Does Decreased Renal Function Predict Worse Outcomes With Newer Antimicrobials?

Publication
Article
ContagionAugust 2019
Volume 4
Issue 4

Numerous studies need to be performed to ensure adequate antimicrobial dosing, partic­ularly in the setting of renal impairment and critical illness.

Highlighted study:

Bidell MR, Lodise TP. Suboptimal clinical response rates with newer antibiotics among patients with moderate renal impairment: Review of the literature and potential pharmacokinetic and pharmacodynamic considerations for observed findings. Pharmacotherapy. 2018;38(12):1205-1215. doi: 10.1002/phar.2184.

In 2013, the US Centers for Disease Control and Prevention (CDC) reported that at least 2 million people are infected by an anti­biotic-resistant infection, and at least 23,000 of those people die each year in the United States.1 A more recent estimate has the actual annual incidence of inpatient and outpa­tient deaths closer to 150,000.2 In response to this global threat, there have been several new antibiotics (Table 1) marketed that target bacteria that are considered to be serious risks by the CDC and World Health Organization.3,4

Antimicrobial therapy targeted to these multidrug-resistant (MDR) bacteria is evolving, particularly in regard to appropriate dosing. Multiple factors must be considered when developing dosing regimens for these new antimicrobials, such as the pharmacoki­netic/pharmacodynamic (PK/PD) parameters, interpatient variability, minimum inhibitory concentration (MIC) breakpoints, and issues with resistance emergence.

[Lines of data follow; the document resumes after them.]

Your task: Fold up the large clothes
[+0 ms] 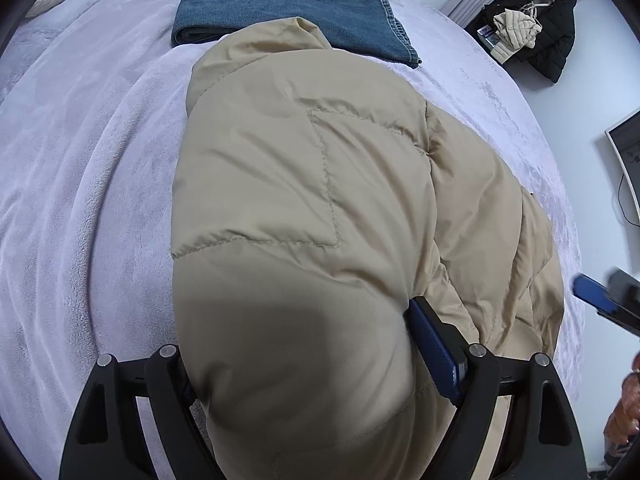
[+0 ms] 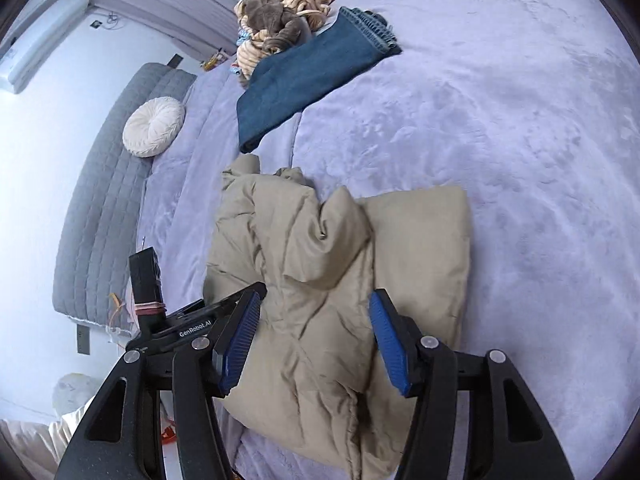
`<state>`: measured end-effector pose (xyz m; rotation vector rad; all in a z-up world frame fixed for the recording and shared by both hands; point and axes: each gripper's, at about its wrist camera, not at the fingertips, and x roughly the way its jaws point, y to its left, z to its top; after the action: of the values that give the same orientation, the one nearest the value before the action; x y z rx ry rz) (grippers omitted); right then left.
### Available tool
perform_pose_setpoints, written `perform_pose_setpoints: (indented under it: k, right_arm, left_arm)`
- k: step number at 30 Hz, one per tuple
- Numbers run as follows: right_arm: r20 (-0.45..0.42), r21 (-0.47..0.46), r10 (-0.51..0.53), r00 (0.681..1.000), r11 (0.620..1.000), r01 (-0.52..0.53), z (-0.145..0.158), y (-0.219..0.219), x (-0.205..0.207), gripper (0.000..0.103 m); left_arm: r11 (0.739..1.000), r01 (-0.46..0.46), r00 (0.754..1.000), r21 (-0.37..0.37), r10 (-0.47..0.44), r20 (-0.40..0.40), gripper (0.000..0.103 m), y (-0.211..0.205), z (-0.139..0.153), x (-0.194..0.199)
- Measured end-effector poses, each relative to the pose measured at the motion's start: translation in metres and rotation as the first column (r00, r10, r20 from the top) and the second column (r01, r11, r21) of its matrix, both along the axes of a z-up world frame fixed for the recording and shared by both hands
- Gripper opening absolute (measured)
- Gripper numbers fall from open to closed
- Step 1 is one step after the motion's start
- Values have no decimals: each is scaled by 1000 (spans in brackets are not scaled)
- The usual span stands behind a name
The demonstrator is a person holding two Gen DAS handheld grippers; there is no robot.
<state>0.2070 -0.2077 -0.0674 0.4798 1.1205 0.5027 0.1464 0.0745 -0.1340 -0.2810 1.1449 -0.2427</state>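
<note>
Left wrist view: the left gripper (image 1: 304, 364) is spread wide around a thick fold of the beige puffer jacket (image 1: 320, 200), apparently clamping the bulk, though one pad is buried in fabric. The right gripper (image 2: 312, 340) is spread, hovering over the jacket's near edge, gripping nothing. The jacket lies bundled on the lavender bed (image 2: 520, 140), partly folded; squaring remains. Beyond lie folded jeans (image 2: 308, 76), seemingly done.

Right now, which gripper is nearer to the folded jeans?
Left. The left gripper, wrapped around the tan jacket, sits closer to the jeans; the right gripper hangs open over the jacket's near end, farther back.
</note>
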Motion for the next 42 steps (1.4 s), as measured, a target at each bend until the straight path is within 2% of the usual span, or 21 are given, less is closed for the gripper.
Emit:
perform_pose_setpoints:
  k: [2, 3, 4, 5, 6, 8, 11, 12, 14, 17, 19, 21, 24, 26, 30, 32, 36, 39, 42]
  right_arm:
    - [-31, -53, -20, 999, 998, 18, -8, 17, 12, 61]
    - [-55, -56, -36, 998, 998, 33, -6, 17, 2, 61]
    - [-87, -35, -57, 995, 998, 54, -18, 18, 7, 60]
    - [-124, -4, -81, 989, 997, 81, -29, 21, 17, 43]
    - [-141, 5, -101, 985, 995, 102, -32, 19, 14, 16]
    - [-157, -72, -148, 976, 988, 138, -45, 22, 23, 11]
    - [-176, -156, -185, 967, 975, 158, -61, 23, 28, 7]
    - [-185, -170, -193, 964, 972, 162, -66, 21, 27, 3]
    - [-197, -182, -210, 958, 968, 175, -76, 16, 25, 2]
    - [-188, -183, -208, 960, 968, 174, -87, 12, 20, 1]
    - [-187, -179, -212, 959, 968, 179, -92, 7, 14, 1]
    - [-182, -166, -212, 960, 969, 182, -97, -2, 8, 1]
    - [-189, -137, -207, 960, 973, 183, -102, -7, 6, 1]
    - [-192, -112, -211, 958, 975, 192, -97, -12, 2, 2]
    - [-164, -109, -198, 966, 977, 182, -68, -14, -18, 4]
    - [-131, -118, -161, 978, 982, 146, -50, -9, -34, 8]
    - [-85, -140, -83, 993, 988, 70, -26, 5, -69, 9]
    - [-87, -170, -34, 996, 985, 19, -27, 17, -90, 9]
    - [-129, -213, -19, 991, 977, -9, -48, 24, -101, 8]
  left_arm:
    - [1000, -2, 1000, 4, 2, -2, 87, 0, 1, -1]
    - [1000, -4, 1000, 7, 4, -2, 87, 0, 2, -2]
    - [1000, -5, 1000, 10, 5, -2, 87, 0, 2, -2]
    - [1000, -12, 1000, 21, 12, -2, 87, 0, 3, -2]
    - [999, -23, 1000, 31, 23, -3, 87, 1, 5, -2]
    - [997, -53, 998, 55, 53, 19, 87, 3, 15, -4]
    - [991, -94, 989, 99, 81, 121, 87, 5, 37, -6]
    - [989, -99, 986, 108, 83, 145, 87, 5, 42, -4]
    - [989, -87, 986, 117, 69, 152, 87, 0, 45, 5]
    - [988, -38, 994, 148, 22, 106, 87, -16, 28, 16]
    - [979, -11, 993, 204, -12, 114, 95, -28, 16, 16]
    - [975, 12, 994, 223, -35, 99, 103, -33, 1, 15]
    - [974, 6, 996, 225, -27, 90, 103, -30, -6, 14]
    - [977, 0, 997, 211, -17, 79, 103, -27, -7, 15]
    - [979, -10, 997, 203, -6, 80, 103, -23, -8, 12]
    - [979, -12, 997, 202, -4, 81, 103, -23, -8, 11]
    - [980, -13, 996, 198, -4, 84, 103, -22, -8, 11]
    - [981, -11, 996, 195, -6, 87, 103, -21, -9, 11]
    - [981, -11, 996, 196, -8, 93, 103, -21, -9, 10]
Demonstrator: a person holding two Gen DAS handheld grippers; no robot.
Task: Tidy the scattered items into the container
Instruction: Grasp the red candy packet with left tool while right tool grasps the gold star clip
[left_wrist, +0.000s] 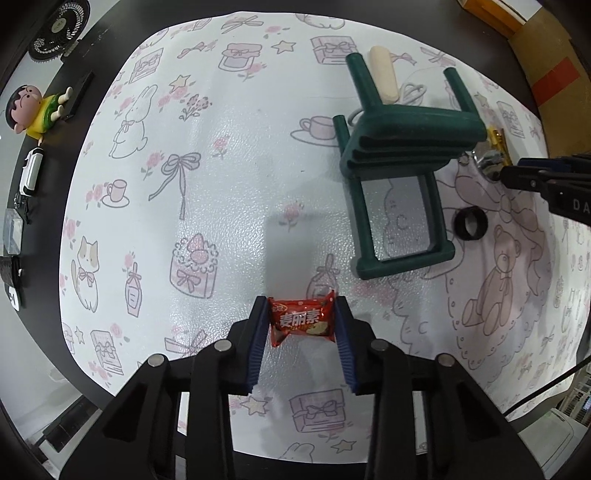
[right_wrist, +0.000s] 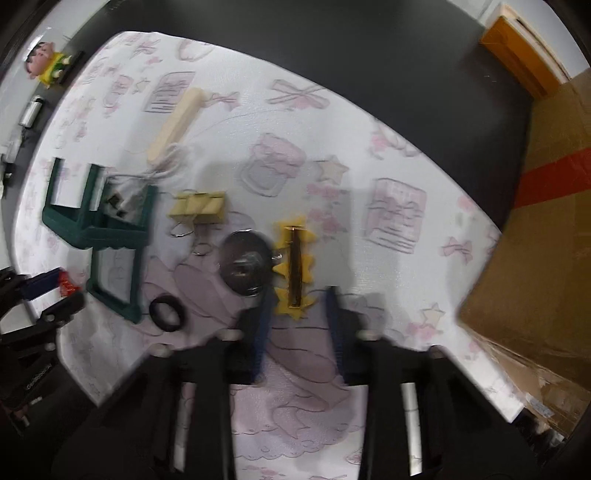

Bidell and Lodise looked at using renal impairment dosing guidelines for ceftazidime/ avibactam (CAZ-AVI), ceftolozane/tazobactam (TOL-TAZ), daptomycin, and telavancin and if these dosing recommendations affected outcomes in patients with moderate renal impairment.5 They found that in all 4 phase 3 trials, there was a trend of reduced efficacy in patients with baseline renal impairment. This review will focus on the phase 3 studies which evaluated the antimicrobials CAZ-AVI and TOL-TAZ.

CAZ-AVI plus metronidazole was evaluated in the phase 3 complicated intra-abdominal infection (cIAI) trials RECLAIM 1 and 2 versus meropenem.6 TOL-TAZ plus metronidazole was compared in a similar study, the ASPECT-cIAI trial, versus meropenem for the treatment of cIAI.7 In RECLAIM 1 and 2, response rates were higher with meropenem (74.3%-88%) compared with CAZ-AVI and metronidazole (45.2%-72%), with a between group abso­lute difference range of 16.0 to 29.1 (Table 2). In the ASPECT-cIAI study, response rates were higher with meropenem (69.2%-71.4%) compared to TOL-TAZ with metronidazole (47.8%-72.7%), with a between group absolute difference range of —1.3 to 21.4 (Table 2).

The authors suggest several explanations for these results. The first explanation was possibly unrelated to which antibiotic was chosen in the studies. Interpatient variability, chronic disease state, age and severity of illness, and missing variables assessed as fail­ures were explored.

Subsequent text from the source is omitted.